• _AIM OF THE EXERCISE_: With the pictures omitted, repeat exactly the lines below starting with the line that has "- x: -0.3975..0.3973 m" and going on through the line that has "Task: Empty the".

Top of SUPPLIED DATA

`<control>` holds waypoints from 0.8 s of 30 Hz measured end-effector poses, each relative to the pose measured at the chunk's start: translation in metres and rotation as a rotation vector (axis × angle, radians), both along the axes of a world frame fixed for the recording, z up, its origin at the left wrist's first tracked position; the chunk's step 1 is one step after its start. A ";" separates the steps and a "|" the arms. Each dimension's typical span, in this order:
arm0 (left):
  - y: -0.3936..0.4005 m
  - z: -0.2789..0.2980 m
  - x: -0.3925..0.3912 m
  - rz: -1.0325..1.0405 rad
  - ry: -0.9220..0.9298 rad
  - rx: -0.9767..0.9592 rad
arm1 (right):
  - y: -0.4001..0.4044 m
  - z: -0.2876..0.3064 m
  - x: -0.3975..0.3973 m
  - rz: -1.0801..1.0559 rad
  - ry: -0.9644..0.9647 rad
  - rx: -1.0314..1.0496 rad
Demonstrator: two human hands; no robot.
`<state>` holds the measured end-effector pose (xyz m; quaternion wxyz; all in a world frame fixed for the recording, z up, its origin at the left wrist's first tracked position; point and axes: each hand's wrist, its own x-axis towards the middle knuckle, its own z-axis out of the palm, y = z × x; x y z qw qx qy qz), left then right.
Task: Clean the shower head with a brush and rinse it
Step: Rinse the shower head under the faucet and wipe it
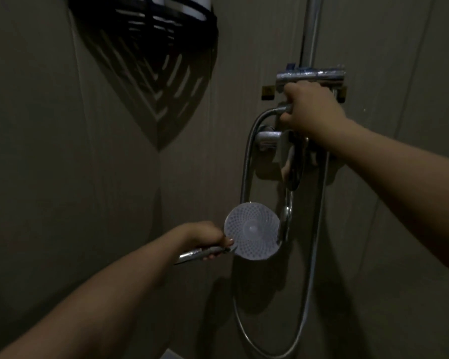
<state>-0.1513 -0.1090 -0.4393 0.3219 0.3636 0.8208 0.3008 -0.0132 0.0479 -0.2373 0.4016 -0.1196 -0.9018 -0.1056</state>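
The round shower head (252, 231) faces me at the lower middle, its pale dotted face showing. My left hand (205, 238) is closed around its chrome handle (197, 254). Higher up on the right, my right hand (310, 108) grips the chrome mixer valve (310, 75) on the wall, fingers wrapped over the fitting where the hose joins. The metal hose (246, 164) loops down from there, curves near the floor and rises on the right. No brush is visible. No water is seen coming from the head.
A dark slotted corner shelf (143, 24) with a white container hangs at the top left and casts a shadow on the wall. A chrome riser pipe (310, 29) climbs above the valve. A lower tap and spout (270, 141) sit under the valve. The room is dim.
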 end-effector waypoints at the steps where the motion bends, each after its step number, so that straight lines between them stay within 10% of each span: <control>1: 0.004 -0.007 0.003 -0.014 -0.007 -0.008 | 0.000 -0.001 0.000 -0.007 0.010 0.003; 10: 0.037 -0.029 0.032 -0.143 -0.117 -0.016 | -0.001 -0.030 0.019 -0.007 0.070 -0.034; 24: 0.056 -0.032 0.044 -0.237 -0.162 -0.087 | -0.006 -0.093 0.043 -0.244 -0.282 0.474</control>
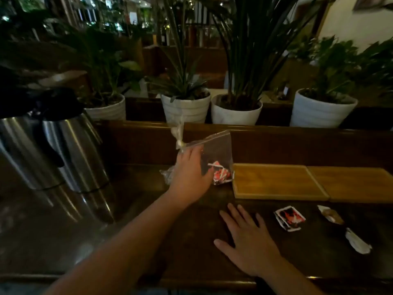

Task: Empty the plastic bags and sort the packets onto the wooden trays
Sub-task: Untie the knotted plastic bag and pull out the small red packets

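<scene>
We count two wooden trays, right of centre. Two plastic bags, centre. Three loose packets, lower right: one red-black, one brown, one white. Four white plant pots across top. Two steel flasks, left. Two hands.

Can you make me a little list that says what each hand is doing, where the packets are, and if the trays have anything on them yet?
left hand: gripping the clear plastic bag, lifted off the counter
in the bag: red and white packets at the bottom
right hand: flat on the dark counter, open, holding nothing
loose packets: red and black packet, brown packet, white packet, all on the counter
wooden trays: two side by side, nothing on them
</scene>
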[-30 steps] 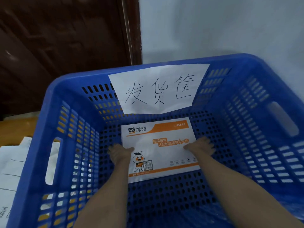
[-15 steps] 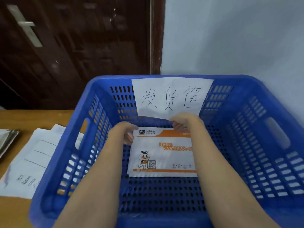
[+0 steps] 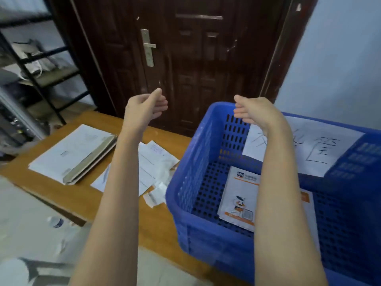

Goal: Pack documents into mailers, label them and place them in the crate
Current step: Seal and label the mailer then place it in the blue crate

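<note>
A white and orange mailer (image 3: 237,195) lies flat on the floor of the blue perforated crate (image 3: 185,205), partly hidden by my right forearm. My left hand (image 3: 147,108) is raised above the wooden table, left of the crate, fingers loosely curled and holding nothing. Above the crate's far left corner my right hand (image 3: 254,111) hangs with fingers bent down, also empty. Both hands are well clear of the mailer. Loose documents (image 3: 153,162) lie on the table beside the crate.
A handwritten paper sign (image 3: 313,155) hangs on the crate's far wall. A stack of sheets and folders (image 3: 72,150) lies on the wooden table (image 3: 61,195) at left, with paper scraps (image 3: 156,194) near the crate. A dark door and a metal shelf stand behind.
Both hands let go of the mailer and rose out of the crate. The view swung left, so the table and papers now show.
</note>
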`<state>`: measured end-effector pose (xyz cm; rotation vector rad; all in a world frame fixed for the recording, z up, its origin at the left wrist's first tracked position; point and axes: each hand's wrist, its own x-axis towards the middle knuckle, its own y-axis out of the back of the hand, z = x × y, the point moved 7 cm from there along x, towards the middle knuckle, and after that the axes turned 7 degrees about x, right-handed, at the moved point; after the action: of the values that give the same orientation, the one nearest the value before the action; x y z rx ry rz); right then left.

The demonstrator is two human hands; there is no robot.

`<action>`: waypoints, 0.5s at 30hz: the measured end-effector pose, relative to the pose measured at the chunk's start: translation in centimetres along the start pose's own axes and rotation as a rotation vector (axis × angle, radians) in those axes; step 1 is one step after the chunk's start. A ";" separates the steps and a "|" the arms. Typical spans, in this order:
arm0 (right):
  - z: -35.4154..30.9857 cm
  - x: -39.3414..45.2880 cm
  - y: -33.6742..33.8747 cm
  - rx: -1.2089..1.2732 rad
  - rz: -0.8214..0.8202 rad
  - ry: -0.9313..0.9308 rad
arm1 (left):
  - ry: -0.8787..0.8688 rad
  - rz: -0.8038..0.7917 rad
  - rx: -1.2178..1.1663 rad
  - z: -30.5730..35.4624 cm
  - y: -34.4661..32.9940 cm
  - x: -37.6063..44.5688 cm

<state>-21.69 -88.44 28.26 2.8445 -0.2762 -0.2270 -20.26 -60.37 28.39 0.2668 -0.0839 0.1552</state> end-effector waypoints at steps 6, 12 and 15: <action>-5.4 -3.0 -14.6 0.061 0.017 0.221 | -0.114 0.203 -0.025 -3.4 14.3 -2.1; -5.3 -4.7 -29.2 0.128 -0.046 0.249 | -0.001 0.292 -0.003 -11.5 25.0 -3.3; -3.7 -4.6 -34.9 0.169 -0.103 0.170 | 0.063 0.334 0.012 -15.5 28.6 -3.3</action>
<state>-19.64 -53.53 22.47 3.0247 -0.1191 0.0198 -27.25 -29.42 20.49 0.2585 -0.0649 0.4958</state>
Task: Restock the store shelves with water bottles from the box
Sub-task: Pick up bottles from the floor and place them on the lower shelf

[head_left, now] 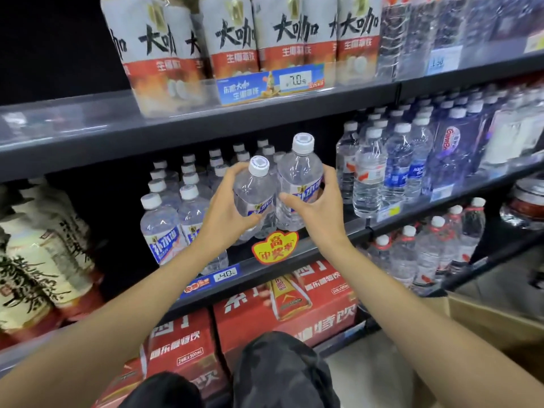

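My left hand grips a clear water bottle with a white cap and blue label, tilted slightly left. My right hand grips a second, taller-standing bottle of the same kind right beside it. Both bottles hover at the front of the middle shelf, above a yellow and red promo tag. Rows of matching bottles stand on that shelf to the left and behind. A brown cardboard box sits on the floor at lower right, its inside hidden.
Large white-and-red drink bottles fill the upper shelf. Other brands of water stand to the right. Red drink cartons sit on the bottom shelf. Big tea bottles stand at far left. My knees are near the cartons.
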`<state>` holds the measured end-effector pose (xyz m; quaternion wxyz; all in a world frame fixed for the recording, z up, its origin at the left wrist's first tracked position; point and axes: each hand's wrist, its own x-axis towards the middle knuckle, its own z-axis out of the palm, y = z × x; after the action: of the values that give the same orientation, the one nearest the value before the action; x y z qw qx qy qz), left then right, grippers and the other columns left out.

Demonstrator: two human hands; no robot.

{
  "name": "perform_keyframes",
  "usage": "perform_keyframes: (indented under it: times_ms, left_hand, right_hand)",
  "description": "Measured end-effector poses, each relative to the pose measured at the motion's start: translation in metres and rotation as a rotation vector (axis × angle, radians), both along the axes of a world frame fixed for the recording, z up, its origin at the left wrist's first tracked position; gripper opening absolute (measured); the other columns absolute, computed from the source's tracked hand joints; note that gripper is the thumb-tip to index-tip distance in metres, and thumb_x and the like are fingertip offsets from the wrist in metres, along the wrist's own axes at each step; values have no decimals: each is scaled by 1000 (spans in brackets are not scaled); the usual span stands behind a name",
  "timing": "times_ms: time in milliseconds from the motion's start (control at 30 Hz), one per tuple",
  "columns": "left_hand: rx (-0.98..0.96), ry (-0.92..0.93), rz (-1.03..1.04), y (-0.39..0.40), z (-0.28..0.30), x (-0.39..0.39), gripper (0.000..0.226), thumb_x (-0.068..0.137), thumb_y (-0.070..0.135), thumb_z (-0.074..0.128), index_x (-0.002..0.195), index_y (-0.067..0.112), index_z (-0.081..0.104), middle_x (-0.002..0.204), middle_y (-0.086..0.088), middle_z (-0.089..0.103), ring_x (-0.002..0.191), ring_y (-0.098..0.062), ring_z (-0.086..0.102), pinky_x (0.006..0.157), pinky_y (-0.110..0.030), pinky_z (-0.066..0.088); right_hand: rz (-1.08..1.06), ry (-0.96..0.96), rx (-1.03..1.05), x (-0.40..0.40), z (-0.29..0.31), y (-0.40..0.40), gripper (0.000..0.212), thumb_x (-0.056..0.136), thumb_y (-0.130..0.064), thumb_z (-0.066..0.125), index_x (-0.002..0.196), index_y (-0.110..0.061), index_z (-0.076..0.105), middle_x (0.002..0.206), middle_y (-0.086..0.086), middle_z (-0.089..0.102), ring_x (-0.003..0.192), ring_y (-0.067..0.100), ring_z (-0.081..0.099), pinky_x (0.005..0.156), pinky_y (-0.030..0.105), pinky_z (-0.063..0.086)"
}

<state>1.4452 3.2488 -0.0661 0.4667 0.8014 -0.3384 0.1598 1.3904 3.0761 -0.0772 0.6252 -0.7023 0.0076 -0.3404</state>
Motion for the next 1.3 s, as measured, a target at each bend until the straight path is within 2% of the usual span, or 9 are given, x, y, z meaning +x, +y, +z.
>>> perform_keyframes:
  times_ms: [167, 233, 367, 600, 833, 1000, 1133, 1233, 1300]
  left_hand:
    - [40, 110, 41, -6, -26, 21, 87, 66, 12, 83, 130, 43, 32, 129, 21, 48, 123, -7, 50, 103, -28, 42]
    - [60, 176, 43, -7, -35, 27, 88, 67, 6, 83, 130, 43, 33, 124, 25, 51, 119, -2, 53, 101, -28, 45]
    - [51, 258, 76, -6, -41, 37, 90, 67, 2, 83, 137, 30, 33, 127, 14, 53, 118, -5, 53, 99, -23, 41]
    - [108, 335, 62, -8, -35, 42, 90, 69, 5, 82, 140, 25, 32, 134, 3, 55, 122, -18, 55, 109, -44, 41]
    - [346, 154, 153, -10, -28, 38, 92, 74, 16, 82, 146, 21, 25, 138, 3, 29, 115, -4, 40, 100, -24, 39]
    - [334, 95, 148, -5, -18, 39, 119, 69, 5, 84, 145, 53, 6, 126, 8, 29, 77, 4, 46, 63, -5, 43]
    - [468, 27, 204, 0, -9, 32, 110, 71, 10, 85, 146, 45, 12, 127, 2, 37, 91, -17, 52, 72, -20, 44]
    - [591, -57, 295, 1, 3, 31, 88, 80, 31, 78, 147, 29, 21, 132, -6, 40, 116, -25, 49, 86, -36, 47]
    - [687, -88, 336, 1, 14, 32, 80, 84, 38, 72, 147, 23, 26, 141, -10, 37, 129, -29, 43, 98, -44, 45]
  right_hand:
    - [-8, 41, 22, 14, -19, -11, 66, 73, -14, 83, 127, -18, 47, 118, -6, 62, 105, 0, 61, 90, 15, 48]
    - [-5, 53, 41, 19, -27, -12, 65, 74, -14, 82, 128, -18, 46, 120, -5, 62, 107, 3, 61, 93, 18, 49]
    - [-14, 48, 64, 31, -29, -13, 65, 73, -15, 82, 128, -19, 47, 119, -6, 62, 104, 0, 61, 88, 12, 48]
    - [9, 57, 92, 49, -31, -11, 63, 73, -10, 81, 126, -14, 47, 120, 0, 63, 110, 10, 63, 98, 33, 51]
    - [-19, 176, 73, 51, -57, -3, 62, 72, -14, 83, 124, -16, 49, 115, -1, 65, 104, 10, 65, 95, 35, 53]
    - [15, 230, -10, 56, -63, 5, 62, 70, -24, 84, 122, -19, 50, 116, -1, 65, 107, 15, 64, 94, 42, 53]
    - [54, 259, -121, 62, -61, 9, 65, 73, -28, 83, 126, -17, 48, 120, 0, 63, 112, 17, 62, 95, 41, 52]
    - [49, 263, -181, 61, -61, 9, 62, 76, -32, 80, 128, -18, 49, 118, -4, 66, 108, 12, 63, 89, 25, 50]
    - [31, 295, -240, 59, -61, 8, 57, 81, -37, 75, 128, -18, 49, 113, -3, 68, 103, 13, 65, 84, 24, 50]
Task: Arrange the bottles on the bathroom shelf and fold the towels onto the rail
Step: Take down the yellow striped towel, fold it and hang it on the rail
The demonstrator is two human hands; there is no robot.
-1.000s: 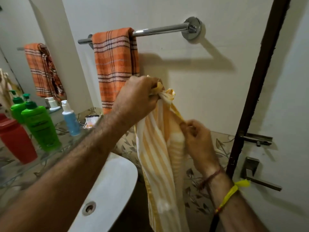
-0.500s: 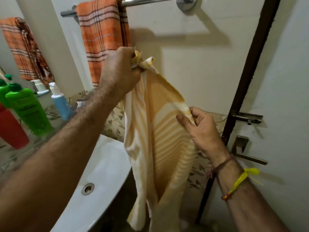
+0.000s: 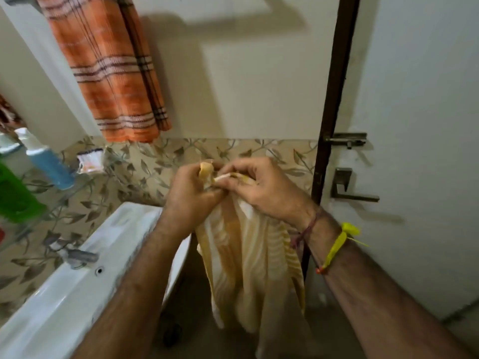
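Observation:
A yellow and white striped towel [image 3: 248,260] hangs down in front of me. My left hand [image 3: 190,195] and my right hand [image 3: 267,190] both pinch its top edge, close together at about the same height. An orange plaid towel [image 3: 108,71] hangs on the wall rail [image 3: 19,0], whose left end shows at the top left corner. On the glass shelf [image 3: 64,193] at the left stand a blue bottle [image 3: 48,161] with a white cap and a green bottle [image 3: 14,195], partly cut off by the frame edge.
A white sink [image 3: 77,288] with a tap [image 3: 75,253] sits below the shelf at lower left. A small white tube [image 3: 89,159] lies on the shelf's far end. A door [image 3: 420,125] with a latch [image 3: 346,139] and handle [image 3: 350,187] stands at the right.
My right hand has come up to meet the left at the towel's top edge, and both hands have dropped lower in view. The view has tilted down, so most of the rail is out of frame.

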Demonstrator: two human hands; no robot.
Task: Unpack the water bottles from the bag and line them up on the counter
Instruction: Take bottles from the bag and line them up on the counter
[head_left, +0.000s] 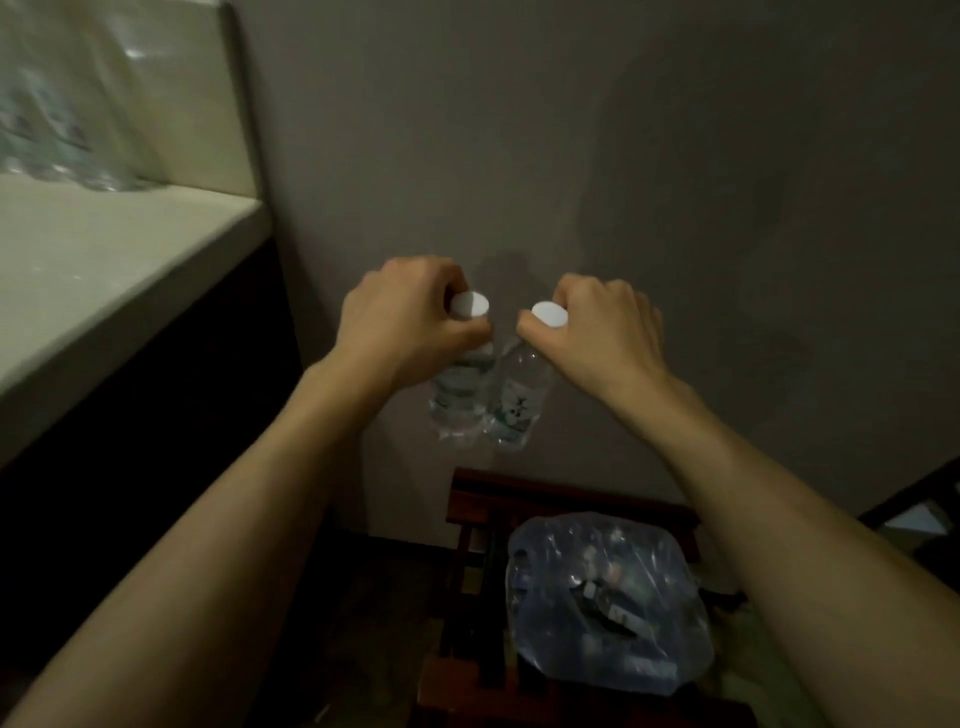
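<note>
The left hand (400, 312) is closed around the neck of one water bottle (457, 395), just under its white cap (470, 304). The right hand (597, 332) grips a second water bottle (519, 400) the same way, below its own white cap (549, 314). Both bottles hang upright in the air, side by side and touching, in front of a plain grey wall (623, 156). Below them a clear plastic bag (608, 603) sits on a dark wooden stool (483, 509). To the left, the pale table (104, 270) carries several more bottles (62, 130), blurred, standing near its back edge.
</note>
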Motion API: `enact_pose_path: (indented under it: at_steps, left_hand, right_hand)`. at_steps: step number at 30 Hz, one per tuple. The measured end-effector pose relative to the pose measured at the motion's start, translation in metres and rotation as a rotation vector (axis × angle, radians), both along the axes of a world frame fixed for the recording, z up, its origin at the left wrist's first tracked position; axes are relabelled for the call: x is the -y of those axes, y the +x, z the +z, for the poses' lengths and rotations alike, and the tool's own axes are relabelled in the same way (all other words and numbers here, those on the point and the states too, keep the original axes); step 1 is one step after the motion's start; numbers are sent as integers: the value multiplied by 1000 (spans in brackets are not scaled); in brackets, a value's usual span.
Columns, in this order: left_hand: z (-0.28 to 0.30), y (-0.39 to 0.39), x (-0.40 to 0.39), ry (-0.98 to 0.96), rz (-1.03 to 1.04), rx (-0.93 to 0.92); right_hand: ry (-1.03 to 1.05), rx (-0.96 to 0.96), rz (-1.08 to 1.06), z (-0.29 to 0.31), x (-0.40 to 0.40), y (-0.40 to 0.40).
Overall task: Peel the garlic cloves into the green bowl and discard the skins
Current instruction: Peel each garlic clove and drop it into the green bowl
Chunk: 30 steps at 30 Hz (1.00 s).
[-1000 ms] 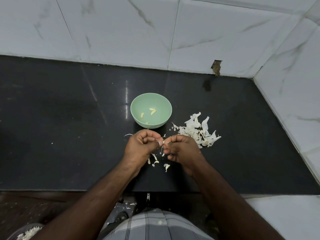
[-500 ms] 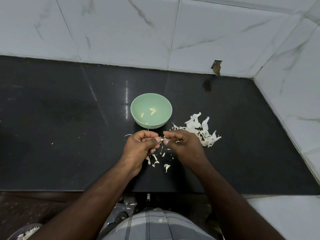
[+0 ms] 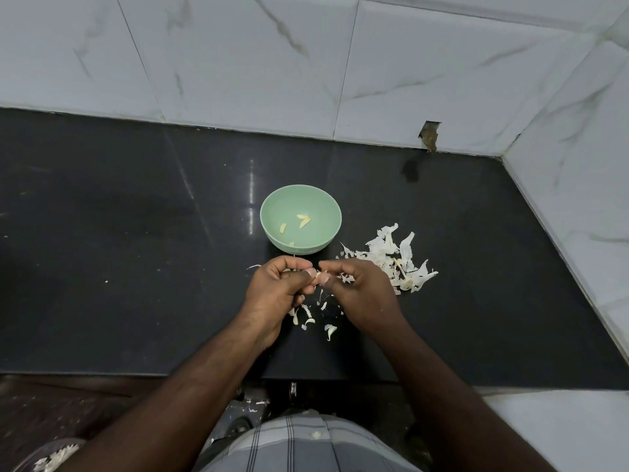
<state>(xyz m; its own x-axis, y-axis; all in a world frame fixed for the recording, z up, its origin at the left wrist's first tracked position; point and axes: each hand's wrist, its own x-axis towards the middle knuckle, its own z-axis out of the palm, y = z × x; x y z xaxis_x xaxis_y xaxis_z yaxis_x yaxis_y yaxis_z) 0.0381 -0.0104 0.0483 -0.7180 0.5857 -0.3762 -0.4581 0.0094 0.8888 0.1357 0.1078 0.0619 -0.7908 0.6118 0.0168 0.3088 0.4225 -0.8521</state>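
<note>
Left hand (image 3: 275, 287) and right hand (image 3: 360, 287) pinch one garlic clove (image 3: 319, 276) between them. Green bowl (image 3: 272, 229) just beyond; skins (image 3: 391, 258) at right

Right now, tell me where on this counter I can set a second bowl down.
Bare black counter lies left of the green bowl, out to the left edge, and behind it up to the tiled wall. It is crowded right of the bowl, where the skin pile lies, and in front, where both hands work above the scattered skins.

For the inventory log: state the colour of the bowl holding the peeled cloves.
Pale mint green bowl, plain and unpatterned; the head view shows it.
</note>
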Motion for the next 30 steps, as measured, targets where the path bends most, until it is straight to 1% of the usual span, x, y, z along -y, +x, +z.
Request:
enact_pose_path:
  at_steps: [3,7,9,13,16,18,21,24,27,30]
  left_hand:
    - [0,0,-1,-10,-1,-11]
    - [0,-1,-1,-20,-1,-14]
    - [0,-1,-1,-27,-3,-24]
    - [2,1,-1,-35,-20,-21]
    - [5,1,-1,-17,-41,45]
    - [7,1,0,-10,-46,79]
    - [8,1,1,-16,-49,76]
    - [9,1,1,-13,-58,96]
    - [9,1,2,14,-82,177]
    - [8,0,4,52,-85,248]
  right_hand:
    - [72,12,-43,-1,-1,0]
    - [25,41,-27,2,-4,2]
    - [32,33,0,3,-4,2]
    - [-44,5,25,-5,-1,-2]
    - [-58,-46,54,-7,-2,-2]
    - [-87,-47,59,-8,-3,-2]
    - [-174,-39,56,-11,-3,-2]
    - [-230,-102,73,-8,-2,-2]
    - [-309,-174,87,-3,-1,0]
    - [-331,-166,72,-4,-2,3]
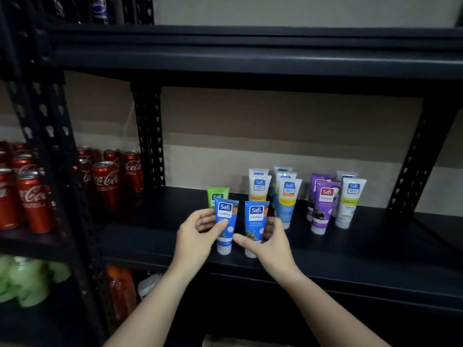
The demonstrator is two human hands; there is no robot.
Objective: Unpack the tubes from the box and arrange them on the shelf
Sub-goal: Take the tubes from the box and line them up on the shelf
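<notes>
- I see the left hand (200, 230) gripping a blue plastic Safi tube (225, 225), fingers curled round it, standing cap-down on the black metal shelf (350, 249).
- The right hand (269, 240) grips a second blue Safi tube (255, 226) just beside the first.
- A green tube (217, 195) stands behind; white tubes (288, 199) and purple tubes (323, 206) stand to the right.
- Red cola cans (105, 182) occupy the neighbouring bay.

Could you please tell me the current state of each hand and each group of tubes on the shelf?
left hand: grips the left blue tube, upright.
right hand: grips the right blue tube, upright.
green tube: upright behind them.
white tubes: upright in rows.
purple tubes: upright.
</notes>
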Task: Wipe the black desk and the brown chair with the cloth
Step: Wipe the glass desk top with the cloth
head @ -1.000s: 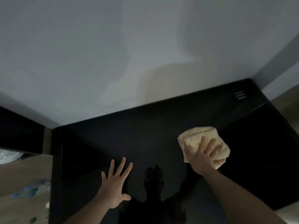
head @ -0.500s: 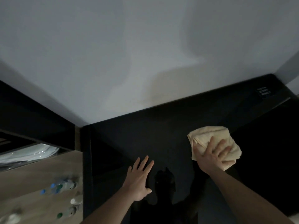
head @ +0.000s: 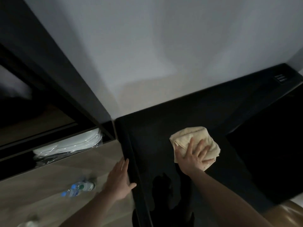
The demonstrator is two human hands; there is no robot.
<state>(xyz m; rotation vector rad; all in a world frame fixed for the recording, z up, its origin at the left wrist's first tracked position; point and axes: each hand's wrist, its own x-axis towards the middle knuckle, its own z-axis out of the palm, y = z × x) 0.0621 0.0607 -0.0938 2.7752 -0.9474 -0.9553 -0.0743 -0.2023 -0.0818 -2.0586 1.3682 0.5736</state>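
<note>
The glossy black desk point(head: 164, 128) fills the lower right of the head view, against a pale wall. A folded cream cloth point(head: 188, 136) lies on it near the middle. My right hand point(head: 192, 157) presses flat on the cloth with fingers spread. At the desk's left edge rests my left hand point(head: 120, 179), holding nothing, its thumb hooked onto the top and its fingers along the side. A shiny brown surface point(head: 288, 215), perhaps the chair, shows at the bottom right corner.
Left of the desk is a lower wooden surface point(head: 49, 185) with two small water bottles point(head: 78, 189) lying on it. Behind them, white items wrapped in plastic point(head: 68, 146) sit under a dark shelf frame point(head: 57, 82). A small socket panel point(head: 281, 78) is at the desk's far right.
The view has swung left, showing more of the wooden surface and shelf. My left hand has moved from flat on the desk top to its left edge. My right hand stays on the cloth.
</note>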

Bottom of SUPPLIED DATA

• _ANSWER TO THIS PROBLEM_:
  - x: -0.3975..0.3973 m
  - rz: -1.0801..1.0559 rad
  - ry: -0.9644..0.9647 rad
  - rx: -1.0314..1.0496 rad
Demonstrator: two human hands; no robot.
`<state>` holds the measured end-effector pose (xyz m; quaternion wxyz; all in a world frame fixed for the recording, z up, its origin at the left wrist's first tracked position; point and axes: each hand's wrist, its own x-axis towards the middle knuckle, its own z-axis out of the palm, y = z × x; x y z qw qx qy qz), left then right.
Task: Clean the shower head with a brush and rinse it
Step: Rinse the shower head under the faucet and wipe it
<state>-0.1513 -0.1090 -0.4393 0.3219 0.3636 0.8208 0.3008 -0.0132 0.0479 -0.2373 0.4016 -0.1196 -0.9018 -0.1056</state>
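The round shower head (252, 231) faces me at the lower middle, its pale dotted face showing. My left hand (205, 238) is closed around its chrome handle (197, 254). Higher up on the right, my right hand (310, 108) grips the chrome mixer valve (310, 75) on the wall, fingers wrapped over the fitting where the hose joins. The metal hose (246, 164) loops down from there, curves near the floor and rises on the right. No brush is visible. No water is seen coming from the head.
A dark slotted corner shelf (143, 24) with a white container hangs at the top left and casts a shadow on the wall. A chrome riser pipe (310, 29) climbs above the valve. A lower tap and spout (270, 141) sit under the valve. The room is dim.
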 end-effector waypoints at the steps where the motion bends, each after its step number, so that straight lines between them stay within 10% of each span: <control>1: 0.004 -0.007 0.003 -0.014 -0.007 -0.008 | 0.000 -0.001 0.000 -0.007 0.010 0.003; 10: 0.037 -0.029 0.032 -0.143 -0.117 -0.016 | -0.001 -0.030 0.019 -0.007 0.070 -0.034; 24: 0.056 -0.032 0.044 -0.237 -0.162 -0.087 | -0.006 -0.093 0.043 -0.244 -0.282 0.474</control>

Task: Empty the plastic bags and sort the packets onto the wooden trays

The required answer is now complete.